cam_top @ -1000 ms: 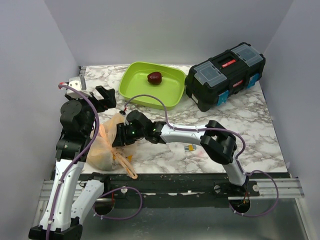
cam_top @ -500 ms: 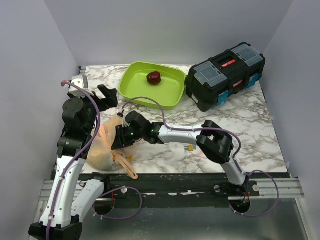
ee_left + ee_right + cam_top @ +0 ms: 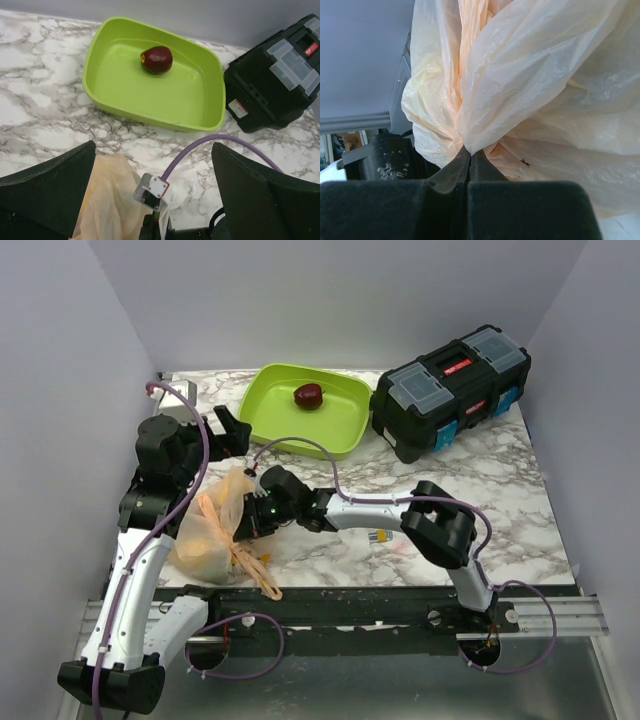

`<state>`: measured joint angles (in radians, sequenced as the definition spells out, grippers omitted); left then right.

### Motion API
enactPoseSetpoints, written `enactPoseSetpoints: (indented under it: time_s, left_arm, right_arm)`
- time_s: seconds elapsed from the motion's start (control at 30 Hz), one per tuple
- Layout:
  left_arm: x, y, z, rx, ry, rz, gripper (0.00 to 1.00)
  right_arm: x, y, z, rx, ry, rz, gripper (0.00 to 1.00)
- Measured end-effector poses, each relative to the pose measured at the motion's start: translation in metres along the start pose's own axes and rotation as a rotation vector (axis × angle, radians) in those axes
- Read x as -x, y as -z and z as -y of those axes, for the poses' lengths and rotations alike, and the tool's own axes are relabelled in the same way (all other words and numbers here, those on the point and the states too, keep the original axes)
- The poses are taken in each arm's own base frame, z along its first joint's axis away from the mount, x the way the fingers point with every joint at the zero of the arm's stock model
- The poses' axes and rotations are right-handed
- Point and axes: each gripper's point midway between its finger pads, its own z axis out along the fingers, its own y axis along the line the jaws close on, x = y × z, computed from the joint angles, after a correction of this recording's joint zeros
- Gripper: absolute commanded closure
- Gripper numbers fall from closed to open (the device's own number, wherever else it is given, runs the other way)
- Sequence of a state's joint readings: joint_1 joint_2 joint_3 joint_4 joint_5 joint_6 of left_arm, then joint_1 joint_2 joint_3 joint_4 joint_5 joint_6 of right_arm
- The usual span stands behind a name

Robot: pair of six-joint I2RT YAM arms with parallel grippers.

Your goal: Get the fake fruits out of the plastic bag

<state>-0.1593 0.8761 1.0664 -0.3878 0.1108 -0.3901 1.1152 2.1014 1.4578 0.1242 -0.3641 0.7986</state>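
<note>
Since a second ago: the left arm has swung right and toward the far side, so the left pincer (image 3: 232,430) now hangs near the close corner of the lime-green tray (image 3: 270,418). The right pincer (image 3: 468,156) has gone from part-open to fully pinched, and the bag's upper fold has been drawn up a little toward it.

Left pincer: jaws spread wide, nothing between them. Its wrist view looks down past both fingers at the tray and at the top edge of the bag.

Right pincer: jaws pressed together on a gathered fold of the plastic bag (image 3: 205,535); the right wrist view shows the pale-orange film bunched and caught right at the fingertips.

Bag: lies on the marble bench (image 3: 520,510) at its near-left part, between the two arms and bulging. Its loop handles trail toward the near edge. I see a yellowish mass through the film but cannot tell the pieces apart.

One dark red fake fruit (image 3: 309,395) sits inside the tray, toward its far side, well apart from the bag.

Black toolbox (image 3: 450,390), lid shut, stands just right of the tray.
</note>
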Motion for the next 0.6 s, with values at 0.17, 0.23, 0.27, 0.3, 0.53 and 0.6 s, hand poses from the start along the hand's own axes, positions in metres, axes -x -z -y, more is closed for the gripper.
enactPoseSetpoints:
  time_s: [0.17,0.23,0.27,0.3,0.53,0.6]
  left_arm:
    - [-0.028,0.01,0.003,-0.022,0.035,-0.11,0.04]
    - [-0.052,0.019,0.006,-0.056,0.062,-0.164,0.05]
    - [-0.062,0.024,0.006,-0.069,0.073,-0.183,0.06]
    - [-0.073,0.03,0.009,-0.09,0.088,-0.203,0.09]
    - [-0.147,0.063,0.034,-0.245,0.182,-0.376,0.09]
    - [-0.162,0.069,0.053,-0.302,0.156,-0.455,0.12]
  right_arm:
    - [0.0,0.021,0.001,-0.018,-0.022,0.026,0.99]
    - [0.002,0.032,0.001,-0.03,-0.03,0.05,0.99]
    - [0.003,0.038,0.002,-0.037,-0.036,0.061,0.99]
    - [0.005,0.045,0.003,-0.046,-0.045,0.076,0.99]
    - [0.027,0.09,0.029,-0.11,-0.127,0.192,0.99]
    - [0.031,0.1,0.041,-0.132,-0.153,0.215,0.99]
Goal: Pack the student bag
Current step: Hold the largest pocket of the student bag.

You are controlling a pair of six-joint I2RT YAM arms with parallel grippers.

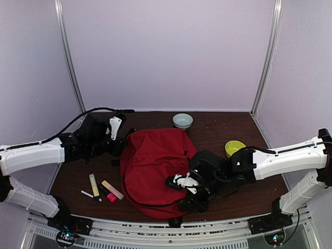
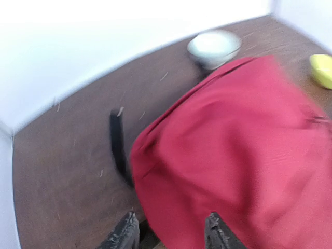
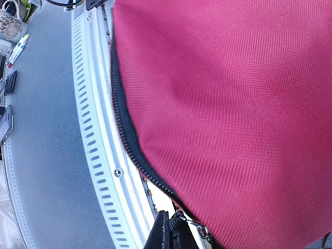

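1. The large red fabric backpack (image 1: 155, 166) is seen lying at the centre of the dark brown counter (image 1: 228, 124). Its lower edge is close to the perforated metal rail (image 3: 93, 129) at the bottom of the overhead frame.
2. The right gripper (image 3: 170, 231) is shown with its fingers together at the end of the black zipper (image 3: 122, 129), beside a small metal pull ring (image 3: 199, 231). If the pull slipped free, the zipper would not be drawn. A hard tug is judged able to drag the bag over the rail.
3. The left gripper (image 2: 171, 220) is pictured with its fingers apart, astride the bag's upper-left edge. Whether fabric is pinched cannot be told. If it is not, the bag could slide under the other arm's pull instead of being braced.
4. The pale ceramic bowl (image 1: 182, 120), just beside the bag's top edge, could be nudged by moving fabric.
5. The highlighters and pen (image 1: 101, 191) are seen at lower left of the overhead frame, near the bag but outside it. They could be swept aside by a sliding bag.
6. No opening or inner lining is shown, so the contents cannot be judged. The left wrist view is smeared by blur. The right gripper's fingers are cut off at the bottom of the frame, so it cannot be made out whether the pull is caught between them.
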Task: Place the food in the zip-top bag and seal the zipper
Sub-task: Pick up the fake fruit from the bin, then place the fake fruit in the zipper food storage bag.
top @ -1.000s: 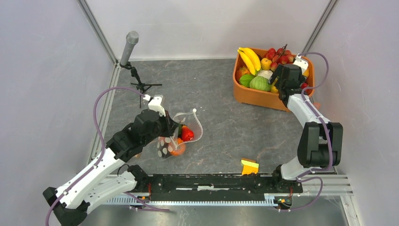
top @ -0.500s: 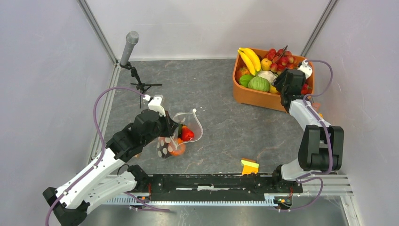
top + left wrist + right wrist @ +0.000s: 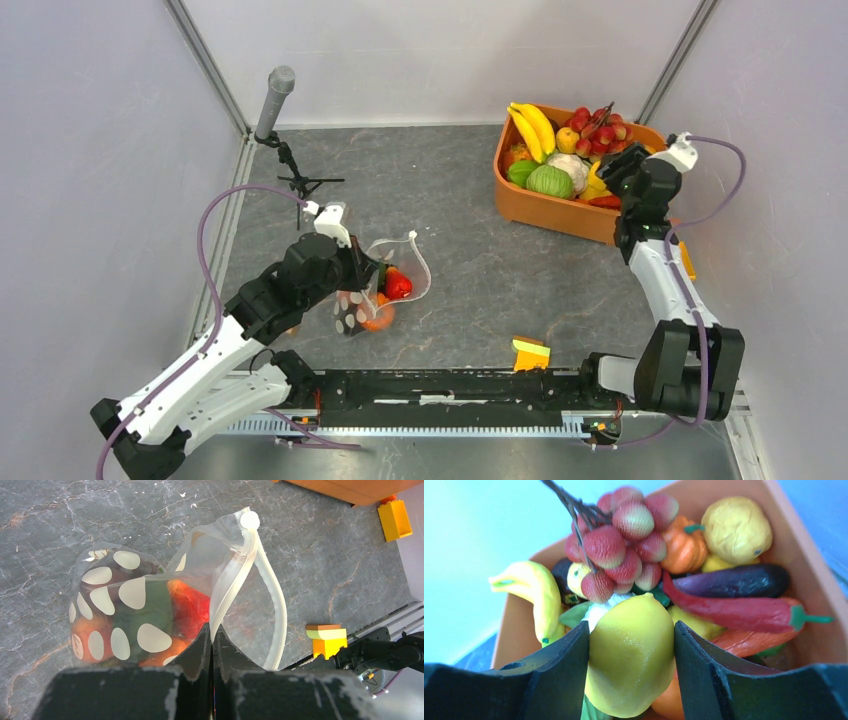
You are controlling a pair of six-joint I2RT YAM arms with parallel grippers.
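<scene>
From above, we see the left gripper (image 3: 363, 283) closed on the rim of the bag (image 3: 352, 312), which lies on the table well to the left of the tub (image 3: 545, 208) and nearer the arm bases. The zipper (image 3: 424, 270) stands open in a loop, with red and orange food (image 3: 397, 285) inside. The right gripper (image 3: 603, 183) is over the tub's right half, clamped on a lemon (image 3: 595, 186). A yellow block (image 3: 531, 354) sits on the table nearer the bases than the tub. From the left wrist, we find the fingers pressed together, pinching one lip of the bag where the zipper meets them. The other lip bows away, and green, red and orange food shows through the dotted plastic. From the right wrist, both fingers touch the lemon's sides. Beyond it in the tub lie a lychee bunch (image 3: 619, 545), banana (image 3: 541, 595), pumpkin (image 3: 684, 547), eggplant (image 3: 734, 580) and chili (image 3: 734, 612).
</scene>
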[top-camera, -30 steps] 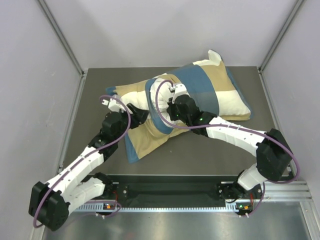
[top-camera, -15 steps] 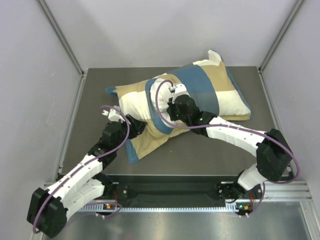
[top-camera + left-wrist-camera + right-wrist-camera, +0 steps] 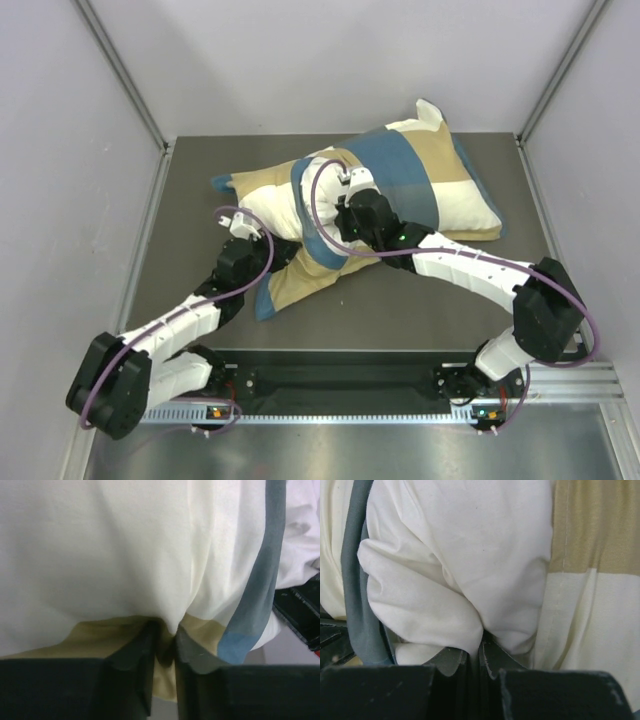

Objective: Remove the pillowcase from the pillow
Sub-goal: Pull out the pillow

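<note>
The left gripper (image 3: 164,641) has its fingers drawn almost together, pinching a fold of the pillowcase (image 3: 100,555) where a cream check meets a tan one. The blue edge (image 3: 256,595) runs just right of that pinch. From the overhead view, this gripper sits at the near-left end of the bundle, and the rest of the cover stretches away from it to the far right. The right gripper (image 3: 481,652) is pressed shut on a bulge of the white pillow (image 3: 460,545), which shows between the blue edge on one side and checked cloth on the other. That grip is at the middle of the bundle, on its near side. The pillow and its cover lie across the far half of the dark table (image 3: 400,290), long axis roughly left to right, the right end still fully covered. The left arm is nearer the loose end of the cover. A pull toward the near left would likely draw the cloth along that axis while the right grip anchors the pillow.
</note>
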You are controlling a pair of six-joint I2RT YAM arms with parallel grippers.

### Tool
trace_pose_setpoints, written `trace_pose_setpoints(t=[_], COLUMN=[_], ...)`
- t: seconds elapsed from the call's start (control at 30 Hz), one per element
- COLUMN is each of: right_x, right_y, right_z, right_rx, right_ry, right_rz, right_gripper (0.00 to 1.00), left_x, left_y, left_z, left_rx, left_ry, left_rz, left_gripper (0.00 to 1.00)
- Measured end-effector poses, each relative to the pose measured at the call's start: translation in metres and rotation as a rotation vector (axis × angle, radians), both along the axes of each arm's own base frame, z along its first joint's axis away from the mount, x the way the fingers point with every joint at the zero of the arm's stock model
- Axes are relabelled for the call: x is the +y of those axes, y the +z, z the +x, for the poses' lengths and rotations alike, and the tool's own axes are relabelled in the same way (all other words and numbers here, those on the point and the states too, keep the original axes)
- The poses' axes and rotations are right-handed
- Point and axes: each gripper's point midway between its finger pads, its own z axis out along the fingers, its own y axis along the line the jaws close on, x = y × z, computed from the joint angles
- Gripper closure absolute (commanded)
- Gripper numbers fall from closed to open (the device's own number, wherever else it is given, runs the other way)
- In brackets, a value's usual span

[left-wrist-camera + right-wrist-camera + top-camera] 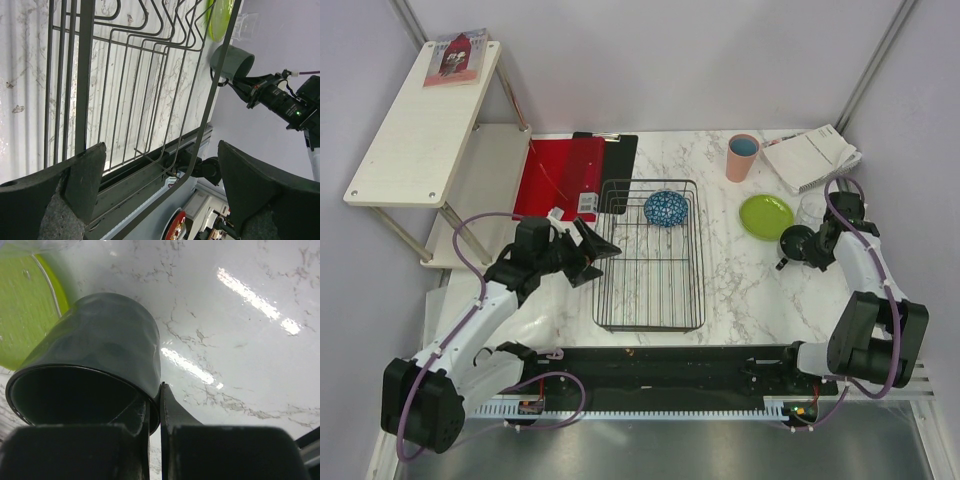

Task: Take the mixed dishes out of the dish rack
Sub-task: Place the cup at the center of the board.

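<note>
Now the right tool [155, 401] is clamped on the dark grey mug's [105, 340] wall. The mug is tipped sideways over the desk [240, 365], with the lime-green small plate [25, 310] to the tool's left. Best to level the mug, seat its base clear of the plate, then release. The left tool [160, 150] gapes wide at the dish rack [85, 75].

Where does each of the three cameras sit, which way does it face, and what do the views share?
Top external: above and behind the bases, looking down on the table; both arms show, dish rack and blue patterned bowl.
Left wrist: on the left arm, facing across the rack toward the right arm; its open jaws frame the bottom.
Right wrist: on the right arm, facing down past the dark grey mug its shut jaws hold.
Shared: mug and lime-green plate, all three.
</note>
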Motion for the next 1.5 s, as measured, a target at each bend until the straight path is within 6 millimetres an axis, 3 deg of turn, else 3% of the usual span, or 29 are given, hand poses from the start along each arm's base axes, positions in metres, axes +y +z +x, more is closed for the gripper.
trace_pose_setpoints(t=[0.17,0.3,0.43,0.53,0.7,0.83,1.0,1.2,1.23,1.33,1.5], right_x=[-0.002,-0.004,-0.005,-0.004,-0.001,-0.002,-0.003,-0.002,-0.002,0.0,0.005], right_y=[-0.019,-0.02,-0.021,-0.022,-0.02,-0.008,-0.006,-0.007,-0.008,-0.007,0.019], right_z=[0.007,0.014,0.023,0.028,0.026,0.026,0.025,0.025,0.024,0.019,0.013], right_rx=[0.013,-0.015,-0.046,-0.06,-0.074,-0.113,-0.115,-0.115,-0.113,-0.117,-0.191], right_ry=[-0.004,-0.01,-0.007,-0.001,0.008,0.012,0.016,0.022,0.023,0.029,0.052], right_rz=[0.019,0.043,0.064,0.068,0.072,0.057,0.045,0.046,0.046,0.045,0.029], right_gripper=[1.0,1.0,0.79,0.7,0.71,0.8,0.79,0.61,0.54,0.44,0.36], left_x=[0.0,0.001,0.0,0.0,-0.001,-0.003,-0.004,-0.004,-0.004,-0.004,-0.003], left_y=[0.0,-0.001,-0.002,-0.002,-0.003,-0.004,-0.004,-0.004,-0.003,-0.003,-0.003], left_z=[0.0,0.0,0.0,0.0,0.002,0.003,0.003,0.003,0.003,0.003,0.002], left_rx=[-0.001,0.0,0.002,0.004,0.004,0.008,0.012,0.011,0.009,0.004,-0.004], left_ry=[0.002,0.002,0.002,0.0,-0.005,-0.009,-0.017,-0.018,-0.018,-0.022,-0.03], left_rz=[0.001,0.002,0.002,0.001,-0.001,-0.003,-0.008,-0.009,-0.008,-0.005,0.002], left_gripper=[0.01,0.01,0.01,0.01,0.01,0.01,0.01,0.01,0.01,0.01,0.01])
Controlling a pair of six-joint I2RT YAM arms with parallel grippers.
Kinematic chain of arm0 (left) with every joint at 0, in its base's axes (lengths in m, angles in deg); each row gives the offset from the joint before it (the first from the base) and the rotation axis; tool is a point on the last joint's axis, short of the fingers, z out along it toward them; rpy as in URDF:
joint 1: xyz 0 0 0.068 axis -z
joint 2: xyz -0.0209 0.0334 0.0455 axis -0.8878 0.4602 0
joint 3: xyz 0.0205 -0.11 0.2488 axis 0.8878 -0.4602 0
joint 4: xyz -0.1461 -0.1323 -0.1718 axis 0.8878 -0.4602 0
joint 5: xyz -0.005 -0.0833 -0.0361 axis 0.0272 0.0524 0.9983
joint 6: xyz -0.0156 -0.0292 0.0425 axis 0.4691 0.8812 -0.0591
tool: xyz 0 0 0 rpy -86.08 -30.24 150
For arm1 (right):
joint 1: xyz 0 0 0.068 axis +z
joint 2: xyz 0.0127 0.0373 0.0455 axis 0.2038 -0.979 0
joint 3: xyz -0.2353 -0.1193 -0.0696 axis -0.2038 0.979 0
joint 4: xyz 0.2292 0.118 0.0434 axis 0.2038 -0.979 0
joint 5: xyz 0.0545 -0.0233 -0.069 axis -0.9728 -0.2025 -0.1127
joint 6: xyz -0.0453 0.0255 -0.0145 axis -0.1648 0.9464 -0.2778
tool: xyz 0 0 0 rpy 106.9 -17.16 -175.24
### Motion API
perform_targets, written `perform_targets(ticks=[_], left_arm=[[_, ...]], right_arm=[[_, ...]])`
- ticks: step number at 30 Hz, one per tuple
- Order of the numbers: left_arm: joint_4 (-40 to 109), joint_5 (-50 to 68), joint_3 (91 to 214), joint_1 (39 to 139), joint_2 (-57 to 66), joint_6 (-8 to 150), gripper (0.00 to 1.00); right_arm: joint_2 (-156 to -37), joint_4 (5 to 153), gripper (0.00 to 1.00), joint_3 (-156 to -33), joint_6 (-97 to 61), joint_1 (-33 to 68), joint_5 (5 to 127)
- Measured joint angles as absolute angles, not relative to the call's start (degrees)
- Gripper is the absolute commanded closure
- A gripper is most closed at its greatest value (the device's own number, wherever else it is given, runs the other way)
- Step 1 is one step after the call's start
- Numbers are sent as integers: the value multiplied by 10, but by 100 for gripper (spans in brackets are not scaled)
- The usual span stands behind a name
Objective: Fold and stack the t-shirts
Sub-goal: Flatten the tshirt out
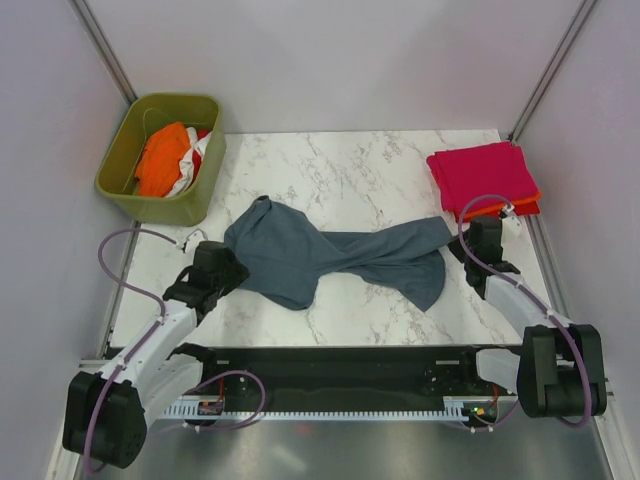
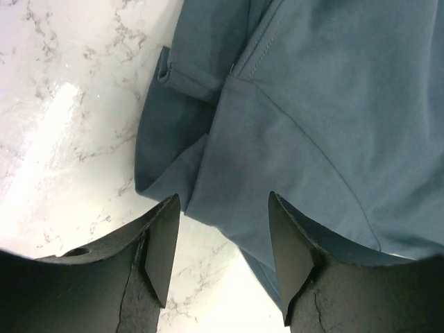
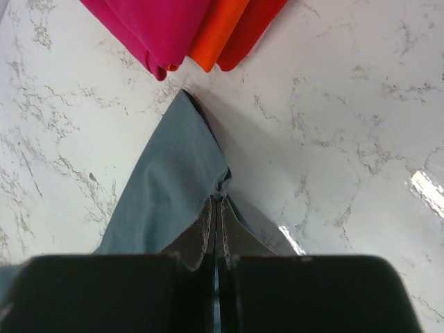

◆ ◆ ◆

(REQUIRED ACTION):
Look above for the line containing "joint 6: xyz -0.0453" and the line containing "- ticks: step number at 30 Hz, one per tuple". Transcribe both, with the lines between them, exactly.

(OUTPUT FOR THIS TASK):
joint 6: xyz -0.0453 0.0255 -0.0145 axis -0.1648 0.9464 -0.2778
tool: xyz 0 0 0 rpy 106.9 -17.16 -175.24
### Motion API
perform_targets, written `perform_targets(ticks=[_], left_arm=[[_, ...]], right_arm=[[_, ...]])`
- ticks: step number at 30 Hz, one per tuple

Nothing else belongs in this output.